*DATASET EXCERPT*:
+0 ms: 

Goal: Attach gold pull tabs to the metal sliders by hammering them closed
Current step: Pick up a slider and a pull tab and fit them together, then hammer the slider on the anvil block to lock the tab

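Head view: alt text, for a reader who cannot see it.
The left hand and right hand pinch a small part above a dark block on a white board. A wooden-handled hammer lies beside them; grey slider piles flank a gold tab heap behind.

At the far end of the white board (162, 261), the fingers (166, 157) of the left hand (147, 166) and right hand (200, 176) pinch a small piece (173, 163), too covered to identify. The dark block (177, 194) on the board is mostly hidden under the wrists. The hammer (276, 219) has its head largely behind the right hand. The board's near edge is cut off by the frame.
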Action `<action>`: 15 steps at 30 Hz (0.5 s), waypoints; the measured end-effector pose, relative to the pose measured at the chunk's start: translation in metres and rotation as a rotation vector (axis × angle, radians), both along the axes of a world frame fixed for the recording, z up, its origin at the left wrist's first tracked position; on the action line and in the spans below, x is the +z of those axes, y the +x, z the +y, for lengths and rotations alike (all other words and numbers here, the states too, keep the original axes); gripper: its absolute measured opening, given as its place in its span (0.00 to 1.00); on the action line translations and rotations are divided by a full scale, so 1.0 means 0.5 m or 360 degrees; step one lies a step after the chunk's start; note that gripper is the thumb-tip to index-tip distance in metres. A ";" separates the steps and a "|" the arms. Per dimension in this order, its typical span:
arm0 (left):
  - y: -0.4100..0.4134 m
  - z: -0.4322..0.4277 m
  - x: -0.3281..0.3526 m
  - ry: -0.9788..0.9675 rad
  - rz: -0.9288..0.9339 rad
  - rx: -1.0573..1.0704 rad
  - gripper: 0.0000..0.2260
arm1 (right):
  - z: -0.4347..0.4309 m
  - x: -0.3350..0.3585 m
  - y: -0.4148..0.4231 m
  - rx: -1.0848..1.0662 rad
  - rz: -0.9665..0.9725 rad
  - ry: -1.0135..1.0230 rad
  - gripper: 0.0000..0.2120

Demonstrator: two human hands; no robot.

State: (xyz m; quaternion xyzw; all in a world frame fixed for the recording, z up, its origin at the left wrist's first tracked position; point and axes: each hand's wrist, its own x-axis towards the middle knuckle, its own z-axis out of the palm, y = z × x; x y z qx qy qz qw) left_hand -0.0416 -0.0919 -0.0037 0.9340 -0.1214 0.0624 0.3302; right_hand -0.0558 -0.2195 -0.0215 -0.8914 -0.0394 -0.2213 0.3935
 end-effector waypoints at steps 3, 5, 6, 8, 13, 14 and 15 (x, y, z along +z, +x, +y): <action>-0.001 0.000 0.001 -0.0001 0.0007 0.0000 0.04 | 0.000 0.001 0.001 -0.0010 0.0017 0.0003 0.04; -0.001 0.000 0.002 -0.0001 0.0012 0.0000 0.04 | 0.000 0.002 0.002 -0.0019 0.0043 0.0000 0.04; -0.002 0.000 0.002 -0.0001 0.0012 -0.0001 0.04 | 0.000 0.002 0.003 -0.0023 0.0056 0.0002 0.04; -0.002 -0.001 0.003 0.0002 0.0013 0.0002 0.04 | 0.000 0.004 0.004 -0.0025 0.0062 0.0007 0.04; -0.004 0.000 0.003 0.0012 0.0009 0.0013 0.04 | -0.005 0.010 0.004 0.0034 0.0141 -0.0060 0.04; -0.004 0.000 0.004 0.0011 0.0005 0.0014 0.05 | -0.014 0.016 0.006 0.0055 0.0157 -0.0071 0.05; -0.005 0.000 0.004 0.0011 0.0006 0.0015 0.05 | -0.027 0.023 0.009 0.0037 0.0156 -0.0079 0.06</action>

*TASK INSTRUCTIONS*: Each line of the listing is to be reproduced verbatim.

*OUTPUT BELOW*:
+0 ms: 

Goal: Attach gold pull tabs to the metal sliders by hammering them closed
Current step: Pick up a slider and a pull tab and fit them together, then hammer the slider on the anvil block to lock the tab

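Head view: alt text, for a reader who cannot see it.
The left hand and right hand pinch a small part above a dark block on a white board. A wooden-handled hammer lies beside them; grey slider piles flank a gold tab heap behind.

At the far end of the white board (162, 261), the fingers (166, 157) of the left hand (147, 166) and right hand (200, 176) pinch a small piece (173, 163), too covered to identify. The dark block (177, 194) on the board is mostly hidden under the wrists. The hammer (276, 219) has its head largely behind the right hand. The board's near edge is cut off by the frame.
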Action `<action>`: 15 steps at 30 Hz (0.5 s), waypoints; the measured end-effector pose, relative to the pose measured at the chunk's start: translation in metres and rotation as a rotation vector (axis × angle, radians), both along the axes of a world frame fixed for the recording, z up, its origin at the left wrist's first tracked position; on the action line and in the spans below, x is the +z of those axes, y the +x, z the +y, for lengths and rotations alike (all other words and numbers here, the states too, keep the original axes); gripper: its absolute measured opening, given as its place in its span (0.00 to 1.00); on the action line translations and rotations are divided by a full scale, so 1.0 means 0.5 m or 360 degrees; step one lies a step after the chunk's start; note that gripper is the thumb-tip to index-tip distance in metres. A ";" separates the steps and a "|" the arms. Per dimension in this order, its typical span:
arm0 (left):
  - y: -0.4100..0.4134 m
  - z: -0.4322..0.4277 m
  - x: -0.3281..0.3526 m
  - ry: -0.9788..0.9675 rad
  - rz: -0.9288..0.9339 rad
  - rx: -1.0573..1.0704 rad
  - gripper: 0.0000..0.2260
arm1 (right):
  - z: -0.4347..0.4309 m
  - x: -0.3350..0.3585 m
  - y: -0.4148..0.4231 m
  - rx: -1.0848..1.0662 rad
  - rz: -0.9665..0.9725 rad
  - ry: -1.0135..1.0230 rad
  - gripper: 0.0000..0.2120

Demonstrator: two human hands; no robot.

State: (xyz m; quaternion xyzw; all in a world frame fixed for the recording, z up, its origin at the left wrist's first tracked position; point and axes: each hand's wrist, its own x-axis towards the middle knuckle, its own z-axis out of the palm, y = z × x; x y z qx qy qz qw) left_hand -0.0416 -0.0919 -0.0037 0.9340 -0.1214 0.0624 0.3302; right_hand -0.0558 -0.2195 -0.0215 -0.8914 -0.0394 -0.2213 0.3935
 end-effector waypoints at steps 3, 5, 6, 8, 13, 14 and 15 (x, y, z along +z, +x, +y): <action>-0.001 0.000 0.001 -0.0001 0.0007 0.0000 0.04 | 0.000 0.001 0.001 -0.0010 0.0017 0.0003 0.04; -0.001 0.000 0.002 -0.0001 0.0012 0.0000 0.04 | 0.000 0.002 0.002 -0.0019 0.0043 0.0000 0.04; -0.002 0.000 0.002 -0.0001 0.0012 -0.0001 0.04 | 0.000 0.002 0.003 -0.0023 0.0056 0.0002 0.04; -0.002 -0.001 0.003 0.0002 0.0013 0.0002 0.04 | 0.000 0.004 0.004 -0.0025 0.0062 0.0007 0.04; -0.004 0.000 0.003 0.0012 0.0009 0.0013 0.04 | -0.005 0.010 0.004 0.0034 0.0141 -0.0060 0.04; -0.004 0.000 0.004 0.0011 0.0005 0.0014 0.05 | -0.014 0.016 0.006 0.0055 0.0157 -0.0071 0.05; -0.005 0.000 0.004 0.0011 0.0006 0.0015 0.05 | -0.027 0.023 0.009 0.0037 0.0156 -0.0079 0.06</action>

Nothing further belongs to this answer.